I step back and sink into the empty spot next to Jackson on the couch.

His arm falls around my shoulders, and I glance at him in my periphery, noticing the way he’s watching with keen interest. The fingers on his free hand come up to delicately brush her smooth cheek, and I can’t help but hope he remembers all the time he spent squishing Rhett’s chubby, rosy cheeks when he was a baby.

I don’t wait on him remembering things anymore, but when it comes to the kids, I wish he knew the joy of holding them for the first time as babies.

“Do you want to hold her?” I ask him quietly.

Jackson swallows hard. “I don’t remember how.”

“It’s muscle memory.” Getting one last good inhale of her baby scent, I pass her to him before he can say no.

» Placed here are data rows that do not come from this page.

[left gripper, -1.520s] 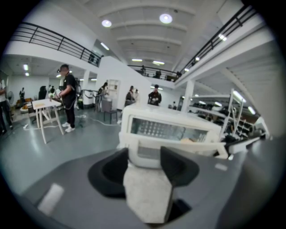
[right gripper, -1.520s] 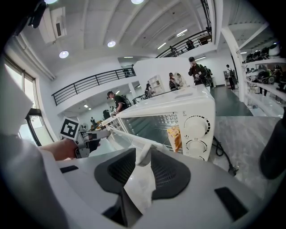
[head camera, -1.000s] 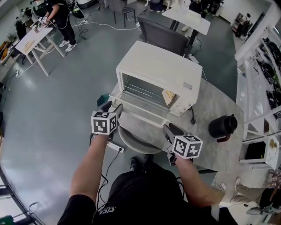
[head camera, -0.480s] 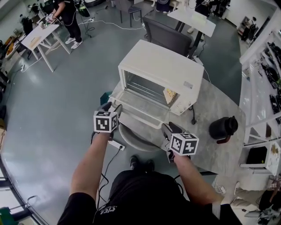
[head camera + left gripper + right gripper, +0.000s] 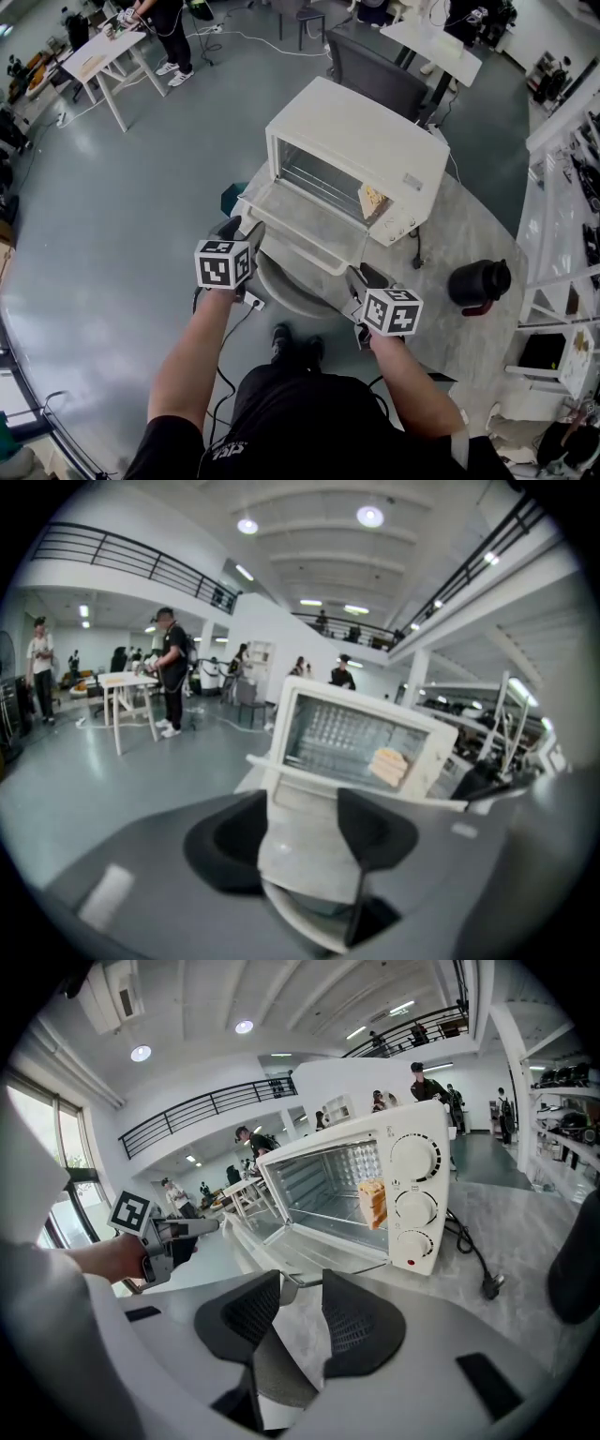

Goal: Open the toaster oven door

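The toaster oven point(image 5: 375, 141) stands on a grey table point(image 5: 450, 225) ahead of both grippers. Its door point(image 5: 300, 225) is already down and lies flat, reaching out towards them, so the rack inside is on show.

The left gripper point(image 5: 242, 228) sits at the near left corner of the door, pointing slightly down. Its jaws are spread and nothing is pinched. In the left gripper view the pale door panel fills the gap between them and lies just beyond the tips.

The right gripper point(image 5: 300, 1277) is at the near right corner of the door, also tilted down. Its jaws have just been closing a little, yet they stand apart. The end of the metal handle point(image 5: 287, 1285) along the door's front edge shows in the gap at the tips, and the pads do not press on it.

Beyond the right gripper a slice of bread point(image 5: 372, 200) stands upright inside the oven at its right end. Just beside the bread are the three knobs point(image 5: 413, 1208) on the front panel. Farther to the right of that gripper a black jug point(image 5: 478, 279) stands on the table. A black cord point(image 5: 415, 248) trails down from the oven's right side between the two.
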Available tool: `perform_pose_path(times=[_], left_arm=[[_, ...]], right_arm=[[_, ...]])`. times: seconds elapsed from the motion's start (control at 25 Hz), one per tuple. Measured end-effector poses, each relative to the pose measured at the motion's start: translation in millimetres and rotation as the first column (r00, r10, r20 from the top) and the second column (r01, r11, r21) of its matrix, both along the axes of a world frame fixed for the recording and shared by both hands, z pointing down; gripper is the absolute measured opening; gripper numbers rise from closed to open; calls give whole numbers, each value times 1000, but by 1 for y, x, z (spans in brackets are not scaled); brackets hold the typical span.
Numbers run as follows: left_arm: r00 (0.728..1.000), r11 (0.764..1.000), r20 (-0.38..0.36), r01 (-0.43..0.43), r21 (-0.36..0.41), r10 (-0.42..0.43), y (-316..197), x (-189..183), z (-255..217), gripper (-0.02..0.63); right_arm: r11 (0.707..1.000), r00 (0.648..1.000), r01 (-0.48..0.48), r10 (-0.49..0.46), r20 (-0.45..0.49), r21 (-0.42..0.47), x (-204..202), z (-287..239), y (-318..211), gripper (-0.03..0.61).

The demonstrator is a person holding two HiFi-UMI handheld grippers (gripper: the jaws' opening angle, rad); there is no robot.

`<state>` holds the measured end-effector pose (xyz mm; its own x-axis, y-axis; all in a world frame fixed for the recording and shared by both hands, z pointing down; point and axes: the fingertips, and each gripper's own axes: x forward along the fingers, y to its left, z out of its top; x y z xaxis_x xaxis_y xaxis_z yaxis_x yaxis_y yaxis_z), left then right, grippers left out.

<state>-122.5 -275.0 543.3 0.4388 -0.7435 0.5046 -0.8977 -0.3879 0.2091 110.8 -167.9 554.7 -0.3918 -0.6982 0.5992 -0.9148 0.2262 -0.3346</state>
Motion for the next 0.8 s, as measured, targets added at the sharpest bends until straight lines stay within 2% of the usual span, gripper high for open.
perform_pose_path(times=[0.2,0.8], left_arm=[[1000,998,-20,-18,58,19,6,16,-24,241],[995,997,78,-55,-51,59,25,40,28,249]], right_arm=[[999,1000,21,-21,12,-27,-5,9,9,138],[995,997,44,-38,74,-86,-19,33,27,143]])
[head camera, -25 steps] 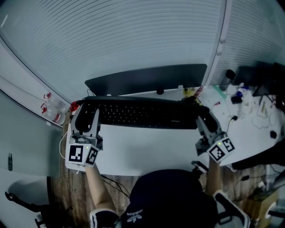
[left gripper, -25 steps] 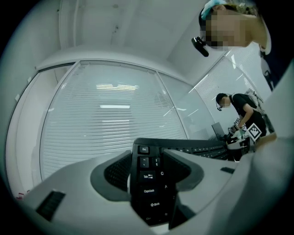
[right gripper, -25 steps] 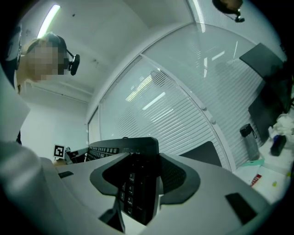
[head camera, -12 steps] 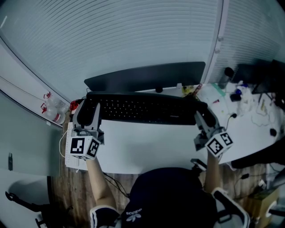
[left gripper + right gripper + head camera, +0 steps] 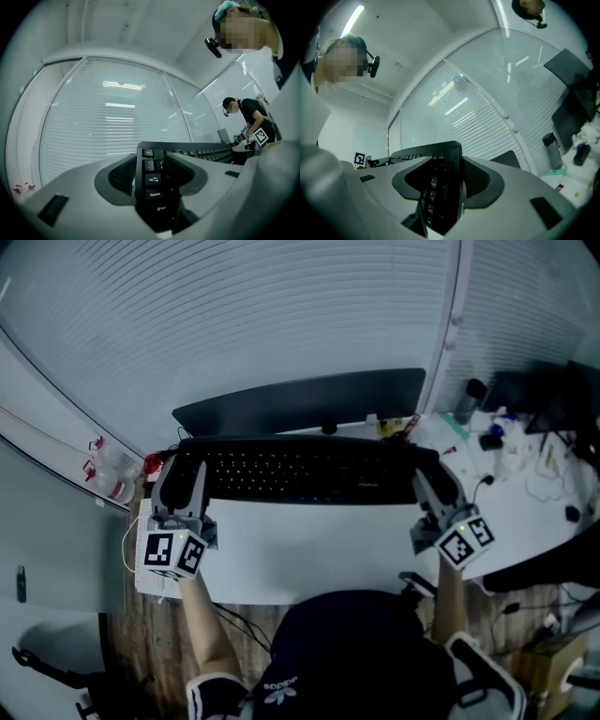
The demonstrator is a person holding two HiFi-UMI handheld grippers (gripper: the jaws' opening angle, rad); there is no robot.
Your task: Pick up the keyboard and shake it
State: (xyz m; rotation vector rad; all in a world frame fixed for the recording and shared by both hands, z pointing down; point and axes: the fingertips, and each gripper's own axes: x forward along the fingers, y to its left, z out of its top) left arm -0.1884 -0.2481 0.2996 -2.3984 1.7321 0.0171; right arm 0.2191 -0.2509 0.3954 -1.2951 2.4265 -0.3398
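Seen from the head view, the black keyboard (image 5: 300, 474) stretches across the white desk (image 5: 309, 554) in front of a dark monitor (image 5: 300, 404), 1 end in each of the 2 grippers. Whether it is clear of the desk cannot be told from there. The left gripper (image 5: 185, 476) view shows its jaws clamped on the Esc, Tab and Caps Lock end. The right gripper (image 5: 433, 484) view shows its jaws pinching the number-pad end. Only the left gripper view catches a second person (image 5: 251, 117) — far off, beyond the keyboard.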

He melts into the couch cushions, relearning the weight of a baby in his arms. And the look of wonder in his eyes is the exact reason why, once upon a time, I was willing to give this man as many babies as he wanted.

He stares down at her, quiet and reverent. His breath slows to match hers, and when she makes a small infant squawk, a cooing attempt to shush her comes naturally. I’m not sure I’ve ever loved my husband as much as I do here, now.

After we’ve accidentally overstayed our welcome—neither of us wanted to stop staring at her tiny button nose, big blue eyes, and long fingers—we say our goodbyes and promise to deliver dinner in a few hours.

I grip Jackson’s hand for the short traipse across the lawn to our house, my flip-flops clacking with each step through thick grass.

“They looked good together,” Jackson says, following with a long pause as he blinks up at an airborne robin. A muscle in his jaw ticks, and he opens his mouth for a long beat before words tumble out. “Would you want to do that again?”

The question catches me off guard. Not because I hadn’t thought about it, but because I wasn’t sure he had. After everything. After the hospital, the therapy, the slow crawl back to himself. After all the ways we’ve rebuilt the life we almost lost.

Sure, we agreed not to use birth control. And maybe to some people that would mean we’d agreed to have another baby, since we haven’t exactly been trying not to. But this is different.

“Do…do what again?” I ask to be sure I’m not jumping to conclusions.

“Have another baby. I’d want that if…well, if you’d want to.”

Jackson exhales like he’s been holding back from asking for another baby for a long time, and a crooked smile tugs at the corner of his mouth. I glance over, and he’s already looking at me without a hint of hesitation or fear or a need to fix things.

“I would,” I say, my voice catching a little in my throat. “Yeah. I think I really would.”

He squeezes my hand, then draws me into his arms.

I murmur against the fabric of his shirt, which smells faintly like a fresh newborn, “We’ve already done the impossible and started over from scratch. Who’s to say we can’t do it again?”

“This isn’t starting over, it’s growing.” He kisses the top of my head, then lingers there.

He might not remember the beginning, but when his heart beats in time with mine, I know we’re nowhere near the end.